Scott has since retracted his statements to Davis, saying that he made them because he wanted to get the Aggies put on probation so that he could transfer once again and play without sitting out another year. Recantations are becoming something of a tradition among the Aggies. In 1988, Texas A&M football player George Smith charged that Jackie Sherrill, the Aggie coach at the time, had paid him to keep quiet about his knowledge of recruiting violations. Smith later said he had lied. Shortly thereafter, he recanted the recantation, saying he had been promised $30,000 to take back his statement about Sherrill's giving him hush money.

Bully for Auburn

Auburn women's coach Joe Ciampi couldn't have planned it any better. In one game played last Saturday, the seventh-ranked Lady Tigers set an NCAA women's record with their 63rd consecutive home victory, gave Ciampi his 300th win at Auburn and thrashed archrival Alabama 77-48. "It was a great coincidence," said Ciampi afterward. "There was a lot of pressure on our players, and they did a great job of handling it."

The Lady Tigers, 18-3 after the Alabama victory, are tough to beat anywhere—they have reached the NCAA championship game in each of the past three years, though they have never won it—but one reason Auburn is especially tough at home is the crowd at Eaves-Memorial Coliseum, which includes the Baseline Bullies. The Bullies, however, aren't your typically vocal student section. They're faculty members. "They help out the officials, and they've been known to have a few suggestions for me, too," says Ciampi. "If I don't hear them during the game, I hear from them on the phone later."

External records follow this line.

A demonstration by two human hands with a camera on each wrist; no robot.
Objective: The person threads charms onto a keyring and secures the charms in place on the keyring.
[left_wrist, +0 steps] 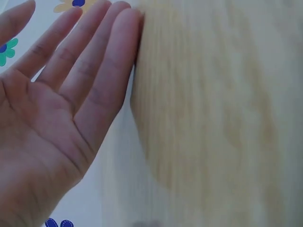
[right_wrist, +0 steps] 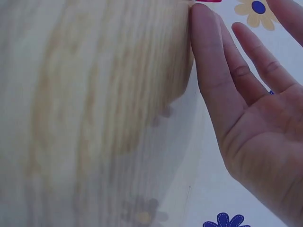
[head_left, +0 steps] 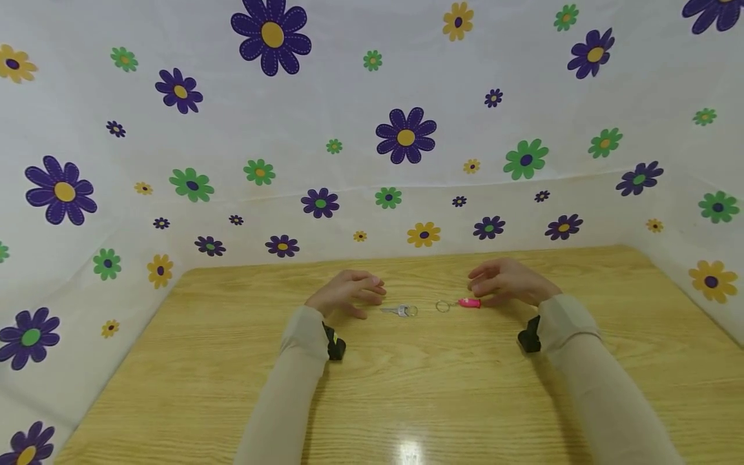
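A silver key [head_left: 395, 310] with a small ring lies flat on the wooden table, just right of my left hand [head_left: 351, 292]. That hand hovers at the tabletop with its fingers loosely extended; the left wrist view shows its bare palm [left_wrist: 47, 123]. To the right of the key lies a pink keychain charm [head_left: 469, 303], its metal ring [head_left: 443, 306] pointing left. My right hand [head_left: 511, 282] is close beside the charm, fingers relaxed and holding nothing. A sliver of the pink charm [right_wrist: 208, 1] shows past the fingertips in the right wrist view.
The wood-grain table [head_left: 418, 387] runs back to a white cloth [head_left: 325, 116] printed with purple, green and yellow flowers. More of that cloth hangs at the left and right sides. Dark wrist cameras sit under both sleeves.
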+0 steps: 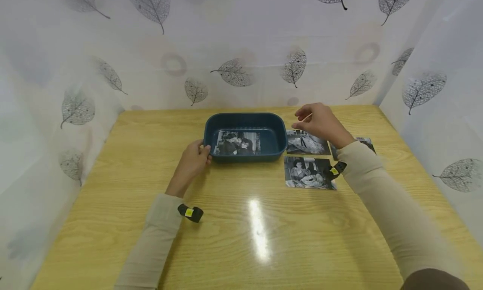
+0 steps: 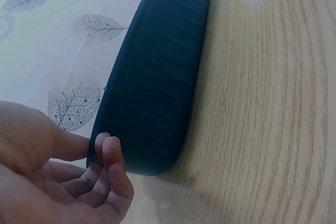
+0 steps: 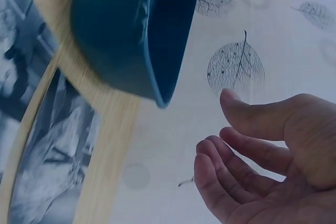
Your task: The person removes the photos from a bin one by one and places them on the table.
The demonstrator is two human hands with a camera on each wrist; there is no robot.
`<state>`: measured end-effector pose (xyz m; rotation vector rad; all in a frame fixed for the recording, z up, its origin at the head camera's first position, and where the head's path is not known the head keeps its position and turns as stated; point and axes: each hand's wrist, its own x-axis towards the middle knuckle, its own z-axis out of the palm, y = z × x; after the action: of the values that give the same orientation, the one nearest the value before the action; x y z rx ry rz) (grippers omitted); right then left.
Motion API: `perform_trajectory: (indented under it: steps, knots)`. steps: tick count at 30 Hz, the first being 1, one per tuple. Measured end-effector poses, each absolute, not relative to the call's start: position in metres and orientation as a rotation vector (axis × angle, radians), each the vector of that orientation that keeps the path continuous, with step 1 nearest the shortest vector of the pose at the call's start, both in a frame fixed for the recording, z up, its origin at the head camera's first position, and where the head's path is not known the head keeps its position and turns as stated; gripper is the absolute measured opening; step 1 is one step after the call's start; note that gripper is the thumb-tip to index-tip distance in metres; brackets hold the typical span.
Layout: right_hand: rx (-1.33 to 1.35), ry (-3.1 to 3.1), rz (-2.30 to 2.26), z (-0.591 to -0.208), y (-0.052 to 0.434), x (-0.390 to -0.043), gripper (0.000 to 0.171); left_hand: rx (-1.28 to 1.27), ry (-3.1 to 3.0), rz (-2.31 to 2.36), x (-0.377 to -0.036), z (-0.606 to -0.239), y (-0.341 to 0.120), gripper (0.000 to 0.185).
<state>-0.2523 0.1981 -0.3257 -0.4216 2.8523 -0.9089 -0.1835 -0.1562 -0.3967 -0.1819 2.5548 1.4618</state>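
Observation:
A dark blue plastic basin [image 1: 247,158] stands on the table, with a black-and-white photo [image 1: 237,143] lying flat in its left part. My left hand [image 1: 193,159] pinches the basin's rim at the near left corner; the left wrist view shows thumb and fingers on either side of that rim [image 2: 100,114]. Right of the basin, my right hand [image 1: 320,121] hovers over a photo [image 1: 307,145], fingers loosely bent and holding nothing. Nearer me lies another photo [image 1: 307,172]. A further photo [image 1: 367,144] is partly hidden behind the right forearm.
The wooden table [image 1: 226,227] extends in front of the basin and to its left. White curtain-like sheets [image 1: 256,38] with a leaf print rise behind the table and at both sides. Black bands [image 1: 190,213] are worn on both wrists.

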Motion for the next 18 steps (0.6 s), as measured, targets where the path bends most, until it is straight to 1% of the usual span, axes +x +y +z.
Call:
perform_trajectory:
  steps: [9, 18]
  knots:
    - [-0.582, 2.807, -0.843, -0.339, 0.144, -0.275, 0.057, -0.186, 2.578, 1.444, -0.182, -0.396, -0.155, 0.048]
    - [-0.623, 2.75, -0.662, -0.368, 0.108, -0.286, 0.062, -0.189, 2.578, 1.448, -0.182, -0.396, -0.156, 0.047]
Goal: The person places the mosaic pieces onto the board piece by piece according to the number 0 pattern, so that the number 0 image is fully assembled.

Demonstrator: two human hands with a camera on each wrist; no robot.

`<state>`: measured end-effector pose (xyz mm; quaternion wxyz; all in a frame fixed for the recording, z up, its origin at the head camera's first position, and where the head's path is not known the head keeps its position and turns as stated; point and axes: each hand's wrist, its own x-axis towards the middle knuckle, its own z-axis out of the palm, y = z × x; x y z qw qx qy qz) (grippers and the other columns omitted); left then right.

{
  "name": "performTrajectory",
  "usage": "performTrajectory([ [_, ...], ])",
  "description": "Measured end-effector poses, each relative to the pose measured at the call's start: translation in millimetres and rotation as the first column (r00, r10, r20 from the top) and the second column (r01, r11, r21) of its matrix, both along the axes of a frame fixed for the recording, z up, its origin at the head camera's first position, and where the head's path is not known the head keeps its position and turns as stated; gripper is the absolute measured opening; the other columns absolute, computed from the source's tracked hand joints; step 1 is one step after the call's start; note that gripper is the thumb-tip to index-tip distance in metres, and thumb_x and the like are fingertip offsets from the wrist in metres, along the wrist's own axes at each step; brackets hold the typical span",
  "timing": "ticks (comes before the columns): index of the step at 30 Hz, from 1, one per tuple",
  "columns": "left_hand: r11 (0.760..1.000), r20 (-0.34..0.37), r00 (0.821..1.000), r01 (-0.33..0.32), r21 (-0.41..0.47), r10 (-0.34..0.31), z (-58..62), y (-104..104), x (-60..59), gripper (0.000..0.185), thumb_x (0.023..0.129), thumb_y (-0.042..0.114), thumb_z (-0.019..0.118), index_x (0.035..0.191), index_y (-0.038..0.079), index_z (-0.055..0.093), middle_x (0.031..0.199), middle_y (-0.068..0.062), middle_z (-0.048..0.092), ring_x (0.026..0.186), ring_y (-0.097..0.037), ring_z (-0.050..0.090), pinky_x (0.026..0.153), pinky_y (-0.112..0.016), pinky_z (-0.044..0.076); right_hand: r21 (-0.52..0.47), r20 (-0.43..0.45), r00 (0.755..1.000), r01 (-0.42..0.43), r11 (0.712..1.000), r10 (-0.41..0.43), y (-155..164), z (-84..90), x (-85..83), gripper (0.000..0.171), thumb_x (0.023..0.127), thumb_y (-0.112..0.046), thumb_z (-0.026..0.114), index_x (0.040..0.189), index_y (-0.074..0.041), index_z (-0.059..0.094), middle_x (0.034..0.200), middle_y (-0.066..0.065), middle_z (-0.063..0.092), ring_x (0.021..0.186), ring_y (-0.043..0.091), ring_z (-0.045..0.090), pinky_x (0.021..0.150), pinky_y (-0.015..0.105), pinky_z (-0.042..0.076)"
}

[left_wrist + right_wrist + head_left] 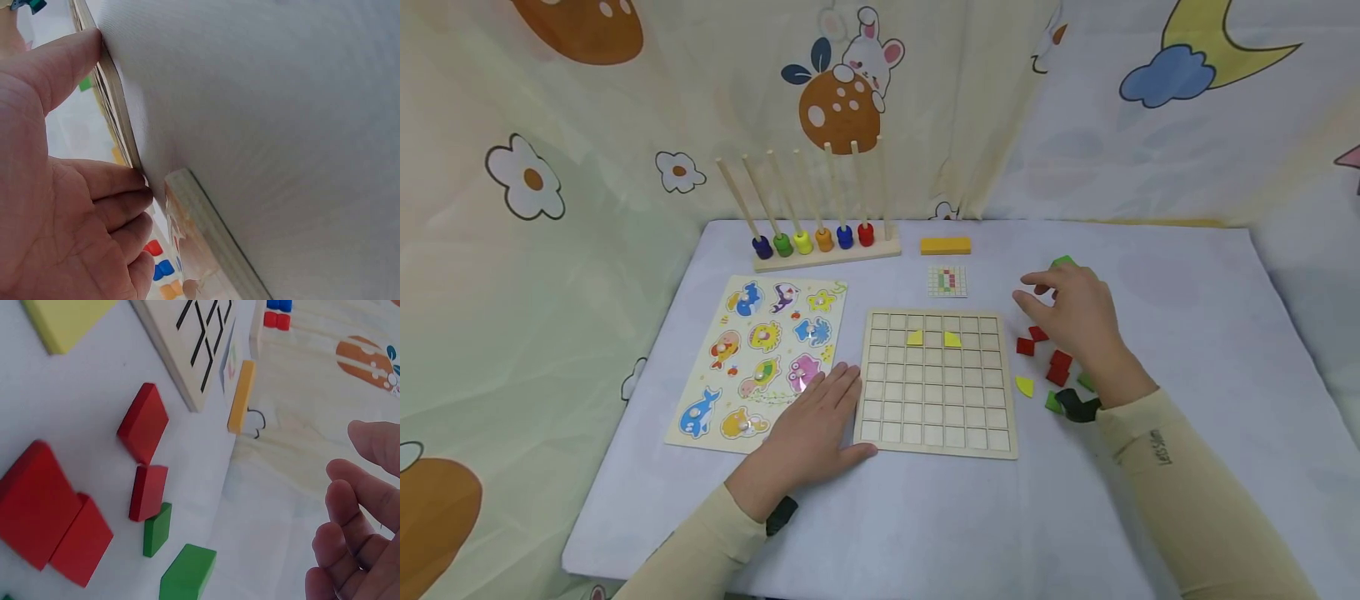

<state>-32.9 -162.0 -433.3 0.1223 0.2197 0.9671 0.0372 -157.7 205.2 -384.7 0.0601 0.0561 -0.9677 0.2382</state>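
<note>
My left hand point(811, 427) rests with straight fingers at the left edge of a wooden grid board point(933, 390), its thumb by the near left corner. In the left wrist view, the thumb and fingertips meet the board's side. Two yellow quarter-round pieces point(952, 339) lie in grid squares near the top. My right hand point(1075, 321) hovers right of the board, thumb and fingers apart with nothing between them. Around and below it lie several red square pieces point(145, 425), some green pieces point(187, 573) and a loose yellow quarter-round piece point(1024, 386).
A fish-and-sea-animal puzzle board point(707, 375) lies left, partly under my left forearm and hand. Behind it stands a peg rack point(827, 261) with colored beads. A small pattern card point(947, 282) and a yellow-orange box point(945, 246) lie beyond the grid board. Printed curtains border the table.
</note>
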Motion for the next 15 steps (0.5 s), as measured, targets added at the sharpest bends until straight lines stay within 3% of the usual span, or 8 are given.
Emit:
performTrajectory([
  [15,1.0,-0.001,1.0,0.0,0.004,0.0,0.8,0,0.1,0.104,0.091,0.068,0.067,0.166,0.008,0.027,0.176,-0.008,0.024,0.165,-0.026,0.017,0.135,-0.044,0.018,0.054,0.084,0.996,0.01,0.998,-0.015,17,-5.6,8.0,0.041,0.098,-0.034,0.071,0.131,-0.011,0.073,0.11,0.017,0.067,0.098,0.035,0.054,0.092,0.058,0.044],
])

After Saturday's win, Ciampi's phone should be quiet for a while.

Tip-ins

Hamilton College, 15-0 and ranked No. 1 in Division III at week's end, won't get a chance to play for the NCAA Division III championship. Hamilton is a member of the New England Small College Athletic Conference, which bars its 10 teams from participating in postseason play so that their athletes won't miss too much class time....

Everett Foxx, a 6'2" junior guard for Division III Ferrum (Va.) College, made over 60% of his three-point attempts (29 of 48) during a recent four-game hot streak, but he should have tried backing up a bit on his foul shots. He made only 55% (10 of 18) from the free throw line.

PHOTO

DAMIAN STROHMEYER

No other guard in the country is enjoying as good a season as the unheralded Murdock.

PLAYERS OF THE WEEK

MEN
Byron Houston, a 6'7" junior forward for Oklahoma State, scored 23 points and got nine rebounds in a 78-68 victory over Colorado and had 22 points and 11 boards in an 81-68 upset of No. 11 Nebraska.

WOMEN
Providence's Tracy Lis, a 5'9" junior forward, averaged 26 points, 8.3 rebounds and 2.3 steals as the Lady Friars ran their record to 18-3 by knocking off Iona (91-46), Seton Hall (103-79) and Pitt (108-97).

SMALL SCHOOLS
Jackie Givens, a 5'8" senior forward for Fort Valley (Ga.) State, had 24 points in a 65-63 loss to Paine College and 63—one shy of the NCAA women's Division II mark—in a 132-86 rout of LeMoyne-Owen.